Salim Ahmed Hamdan has been returned to his native Yemen, ostensibly to serve the final months of the sentence he received from the military commission that convicted him of providing material support to Al Queda, but cleared him of the more serious charges of conspiracy. The majority of his 5 and a half year sentence was served at Guantanamo prior to his trial and conviction. What can one make of this? A few thoughts come to mind.

First, that US justice, even in its most adulterated form, can succeed. A man can be found guilty, or not; serve his allotted sentence, and go free. Second, that this can only happen when the accused are put to trial; sadly, Hamdan is one of only 11 detainees to get even this sort of trial; over 500 more have never received this opportunity. Lastly, it makes one pause to wonder; if a man is found innocent, years after his incarceration, how will the U.S., this supposed bastion of freedom and democracy, restore that most precious commodity that it has wrongly stolen from them - time.


Diodotus said...

I think your last question is the most interesting, but the least relevant to the Hamdan case, since he was found guilty not innocent, and got credit for the time he had already served.

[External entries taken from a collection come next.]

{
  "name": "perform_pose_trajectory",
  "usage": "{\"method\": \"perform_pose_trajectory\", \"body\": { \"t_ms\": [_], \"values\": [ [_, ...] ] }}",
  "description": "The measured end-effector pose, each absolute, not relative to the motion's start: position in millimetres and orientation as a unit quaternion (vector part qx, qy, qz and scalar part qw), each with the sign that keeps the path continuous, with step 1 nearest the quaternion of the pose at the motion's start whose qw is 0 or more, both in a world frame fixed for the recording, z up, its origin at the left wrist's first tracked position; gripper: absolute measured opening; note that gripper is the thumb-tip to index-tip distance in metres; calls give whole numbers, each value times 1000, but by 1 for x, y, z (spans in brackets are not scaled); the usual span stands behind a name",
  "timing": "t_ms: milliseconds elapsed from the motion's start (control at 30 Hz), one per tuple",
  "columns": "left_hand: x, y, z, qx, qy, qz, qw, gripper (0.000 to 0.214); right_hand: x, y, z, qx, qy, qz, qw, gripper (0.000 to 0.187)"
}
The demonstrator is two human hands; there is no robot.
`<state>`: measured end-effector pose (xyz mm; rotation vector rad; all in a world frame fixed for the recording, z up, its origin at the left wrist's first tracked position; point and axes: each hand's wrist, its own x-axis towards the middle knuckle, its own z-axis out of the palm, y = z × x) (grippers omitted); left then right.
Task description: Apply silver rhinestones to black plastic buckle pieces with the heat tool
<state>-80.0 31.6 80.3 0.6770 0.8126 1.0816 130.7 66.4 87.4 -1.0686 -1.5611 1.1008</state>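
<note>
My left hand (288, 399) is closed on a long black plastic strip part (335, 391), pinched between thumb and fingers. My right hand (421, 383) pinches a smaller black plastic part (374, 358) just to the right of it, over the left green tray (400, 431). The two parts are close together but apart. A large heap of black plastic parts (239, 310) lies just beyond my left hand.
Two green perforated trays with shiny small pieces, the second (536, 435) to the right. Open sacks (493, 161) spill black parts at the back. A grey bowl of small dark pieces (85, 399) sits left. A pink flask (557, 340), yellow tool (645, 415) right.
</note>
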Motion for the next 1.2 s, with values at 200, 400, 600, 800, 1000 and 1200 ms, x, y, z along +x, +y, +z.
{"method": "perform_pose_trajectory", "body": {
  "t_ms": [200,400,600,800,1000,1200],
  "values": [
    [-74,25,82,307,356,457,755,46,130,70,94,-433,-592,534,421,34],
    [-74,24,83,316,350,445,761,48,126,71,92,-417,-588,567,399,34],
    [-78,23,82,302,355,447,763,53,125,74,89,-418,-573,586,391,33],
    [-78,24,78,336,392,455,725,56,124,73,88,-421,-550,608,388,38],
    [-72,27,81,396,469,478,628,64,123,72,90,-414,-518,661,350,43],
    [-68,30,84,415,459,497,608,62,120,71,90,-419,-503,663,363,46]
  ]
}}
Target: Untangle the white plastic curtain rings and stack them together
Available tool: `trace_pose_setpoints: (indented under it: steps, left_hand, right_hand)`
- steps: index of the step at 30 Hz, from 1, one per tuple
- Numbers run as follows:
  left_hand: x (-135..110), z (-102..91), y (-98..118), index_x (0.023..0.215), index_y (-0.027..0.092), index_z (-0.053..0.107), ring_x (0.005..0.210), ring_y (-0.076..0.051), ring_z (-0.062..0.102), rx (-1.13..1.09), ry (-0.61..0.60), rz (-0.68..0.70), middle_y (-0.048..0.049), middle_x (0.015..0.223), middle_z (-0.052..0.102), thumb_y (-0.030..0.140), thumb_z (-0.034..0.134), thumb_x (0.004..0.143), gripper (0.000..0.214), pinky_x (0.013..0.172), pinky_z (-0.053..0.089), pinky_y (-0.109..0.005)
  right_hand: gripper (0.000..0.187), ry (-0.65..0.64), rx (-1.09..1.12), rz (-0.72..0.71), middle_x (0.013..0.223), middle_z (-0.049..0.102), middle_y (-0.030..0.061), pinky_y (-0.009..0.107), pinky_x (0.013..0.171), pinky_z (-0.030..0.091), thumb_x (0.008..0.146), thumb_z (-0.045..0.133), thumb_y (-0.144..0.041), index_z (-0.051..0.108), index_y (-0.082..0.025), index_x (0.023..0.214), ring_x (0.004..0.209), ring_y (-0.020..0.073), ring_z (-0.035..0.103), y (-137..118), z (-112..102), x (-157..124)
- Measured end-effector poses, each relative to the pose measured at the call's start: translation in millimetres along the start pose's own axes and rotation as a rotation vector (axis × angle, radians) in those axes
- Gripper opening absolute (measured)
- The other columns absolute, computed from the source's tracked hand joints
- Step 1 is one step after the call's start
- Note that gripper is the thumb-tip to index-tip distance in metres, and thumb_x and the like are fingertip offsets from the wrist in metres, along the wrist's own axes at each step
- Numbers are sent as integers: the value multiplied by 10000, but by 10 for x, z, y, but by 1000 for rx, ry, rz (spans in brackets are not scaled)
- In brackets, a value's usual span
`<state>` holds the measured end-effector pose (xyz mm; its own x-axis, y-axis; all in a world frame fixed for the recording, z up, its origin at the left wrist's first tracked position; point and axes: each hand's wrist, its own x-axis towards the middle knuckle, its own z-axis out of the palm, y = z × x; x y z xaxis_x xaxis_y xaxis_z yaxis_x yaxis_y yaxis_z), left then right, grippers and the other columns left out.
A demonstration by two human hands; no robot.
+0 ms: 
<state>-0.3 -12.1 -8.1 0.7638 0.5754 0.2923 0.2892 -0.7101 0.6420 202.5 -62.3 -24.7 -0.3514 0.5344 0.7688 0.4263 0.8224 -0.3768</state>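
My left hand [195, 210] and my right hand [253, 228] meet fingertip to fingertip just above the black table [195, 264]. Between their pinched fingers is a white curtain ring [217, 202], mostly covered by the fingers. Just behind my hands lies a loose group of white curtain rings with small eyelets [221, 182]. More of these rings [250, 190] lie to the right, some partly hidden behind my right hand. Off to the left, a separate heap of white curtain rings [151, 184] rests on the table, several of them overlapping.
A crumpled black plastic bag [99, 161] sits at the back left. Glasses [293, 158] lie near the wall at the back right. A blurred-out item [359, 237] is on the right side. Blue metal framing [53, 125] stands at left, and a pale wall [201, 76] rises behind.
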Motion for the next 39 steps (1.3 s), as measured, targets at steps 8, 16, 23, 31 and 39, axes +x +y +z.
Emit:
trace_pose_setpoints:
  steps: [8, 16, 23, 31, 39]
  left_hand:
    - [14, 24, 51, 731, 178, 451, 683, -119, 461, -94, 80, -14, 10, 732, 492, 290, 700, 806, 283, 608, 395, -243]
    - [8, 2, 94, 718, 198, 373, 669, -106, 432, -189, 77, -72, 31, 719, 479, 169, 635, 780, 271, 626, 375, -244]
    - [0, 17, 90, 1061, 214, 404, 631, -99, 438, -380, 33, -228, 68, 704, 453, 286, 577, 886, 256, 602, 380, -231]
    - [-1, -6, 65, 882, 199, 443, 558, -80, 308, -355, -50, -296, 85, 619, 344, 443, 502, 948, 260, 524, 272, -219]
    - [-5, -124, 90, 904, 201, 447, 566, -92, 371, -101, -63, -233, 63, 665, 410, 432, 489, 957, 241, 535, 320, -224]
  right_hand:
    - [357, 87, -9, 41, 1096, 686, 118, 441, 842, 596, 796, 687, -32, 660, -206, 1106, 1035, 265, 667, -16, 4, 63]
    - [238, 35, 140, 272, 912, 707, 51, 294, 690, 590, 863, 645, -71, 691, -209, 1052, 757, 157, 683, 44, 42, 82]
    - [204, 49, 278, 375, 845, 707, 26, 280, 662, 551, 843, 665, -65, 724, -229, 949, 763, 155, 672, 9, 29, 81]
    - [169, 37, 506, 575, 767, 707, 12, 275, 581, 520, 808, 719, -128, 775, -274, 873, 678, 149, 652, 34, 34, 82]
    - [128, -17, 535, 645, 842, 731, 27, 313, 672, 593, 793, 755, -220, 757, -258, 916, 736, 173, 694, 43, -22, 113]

Your question is more applicable to the many innocent people who languish in prison in the US, for example, despite our due process laws. It's an interesting question whether the government owes such people anything besides freedom once it has been determined that it has erred. Establishing a system of compensation in such cases would be an interesting idea. What might it entail?

Anonymous said...

What is the deal with the black text? Hard to read.

Cleitus the Black said...
This comment has been removed by the author.
Cleitus the Black said...

Et tu, Anonymous?

The deal with the black text is that Cleitus the Black is either:

(a) A ham-handed amateur in the literary arts, who's better at swinging a sword than slinging prose,

(b) In love with his own sobriquet to the extent that he uses it as a text color even when it clashes with the theme of the media for which he's writing, or

(c) Ostensibly human, and thus occasionally makes an honest mistake, mea mea culpa.

Take your pick.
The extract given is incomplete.